- _Task item_: Please retype the data in full and exactly; the pictures are not part of the copy.

╭──

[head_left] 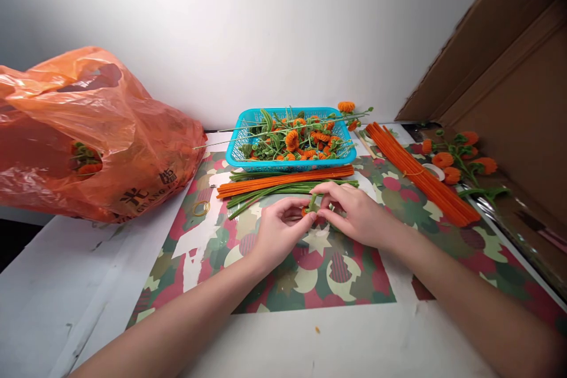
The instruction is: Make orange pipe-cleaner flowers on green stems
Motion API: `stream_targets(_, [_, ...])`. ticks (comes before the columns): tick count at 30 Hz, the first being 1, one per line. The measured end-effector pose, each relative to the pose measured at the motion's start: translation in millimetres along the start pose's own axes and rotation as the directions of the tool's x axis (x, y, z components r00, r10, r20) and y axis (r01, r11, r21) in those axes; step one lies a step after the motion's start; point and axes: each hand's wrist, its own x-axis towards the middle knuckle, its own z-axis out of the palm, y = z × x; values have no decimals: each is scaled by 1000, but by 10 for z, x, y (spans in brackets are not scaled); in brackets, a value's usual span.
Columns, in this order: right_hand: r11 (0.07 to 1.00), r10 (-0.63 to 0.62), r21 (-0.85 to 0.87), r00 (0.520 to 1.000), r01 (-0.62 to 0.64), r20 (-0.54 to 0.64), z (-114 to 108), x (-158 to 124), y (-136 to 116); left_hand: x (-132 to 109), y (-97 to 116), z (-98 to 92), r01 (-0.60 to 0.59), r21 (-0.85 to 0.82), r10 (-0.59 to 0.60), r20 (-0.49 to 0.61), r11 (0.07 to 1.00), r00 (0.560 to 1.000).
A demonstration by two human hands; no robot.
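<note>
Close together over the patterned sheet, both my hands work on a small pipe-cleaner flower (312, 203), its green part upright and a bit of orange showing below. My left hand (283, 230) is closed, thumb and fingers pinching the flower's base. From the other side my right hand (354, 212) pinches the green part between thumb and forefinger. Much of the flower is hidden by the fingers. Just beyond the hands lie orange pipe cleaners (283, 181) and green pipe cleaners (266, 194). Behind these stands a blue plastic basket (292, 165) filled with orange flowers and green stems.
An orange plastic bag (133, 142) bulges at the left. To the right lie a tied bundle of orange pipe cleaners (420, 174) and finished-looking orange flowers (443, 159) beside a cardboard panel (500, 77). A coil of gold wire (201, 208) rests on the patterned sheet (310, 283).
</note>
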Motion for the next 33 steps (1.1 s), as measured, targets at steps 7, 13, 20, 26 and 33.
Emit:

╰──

- _Exercise result_:
[head_left] 
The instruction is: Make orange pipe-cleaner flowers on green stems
Motion API: `stream_targets(_, [_, ...])`. ticks (comes before the columns): tick count at 30 Hz, the first being 1, one per line. The measured end-effector pose, each relative to the pose measured at the motion's start: translation in millimetres along the start pose's own axes and rotation as the directions of the tool's x axis (x, y, z components r00, r10, r20) and y axis (r01, r11, r21) in those axes; step one lies a step after the motion's start; point and axes: each hand's wrist, its own x-axis towards the middle knuckle, its own z-axis out of the palm, y = z × x; values have no decimals: each is scaled by 1000, but by 10 for z, x, y (spans in brackets are not scaled); in brackets, a value's usual span.
Columns, in this order: right_hand: r11 (0.07 to 1.00), r10 (-0.63 to 0.62), r21 (-0.85 to 0.87), r00 (0.520 to 1.000), r01 (-0.62 to 0.64), r20 (-0.54 to 0.64), z (-114 to 108), x (-158 to 124), y (-136 to 116); left_hand: x (-132 to 109), y (-97 to 116), z (-98 to 92), r01 (-0.60 to 0.59), r21 (-0.85 to 0.82), r10 (-0.59 to 0.60), r20 (-0.49 to 0.61), r11 (0.07 to 1.00), r00 (0.560 to 1.000).
A demonstration by two human hands; no robot.
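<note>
Close together over the patterned sheet, both my hands work on a small pipe-cleaner flower (312, 203), its green part upright and a bit of orange showing below. My left hand (283, 230) is closed, thumb and fingers pinching the flower's base. From the other side my right hand (354, 212) pinches the green part between thumb and forefinger. Much of the flower is hidden by the fingers. Just beyond the hands lie orange pipe cleaners (283, 181) and green pipe cleaners (266, 194). Behind these stands a blue plastic basket (292, 165) filled with orange flowers and green stems.
An orange plastic bag (133, 142) bulges at the left. To the right lie a tied bundle of orange pipe cleaners (420, 174) and finished-looking orange flowers (443, 159) beside a cardboard panel (500, 77). A coil of gold wire (201, 208) rests on the patterned sheet (310, 283).
</note>
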Motion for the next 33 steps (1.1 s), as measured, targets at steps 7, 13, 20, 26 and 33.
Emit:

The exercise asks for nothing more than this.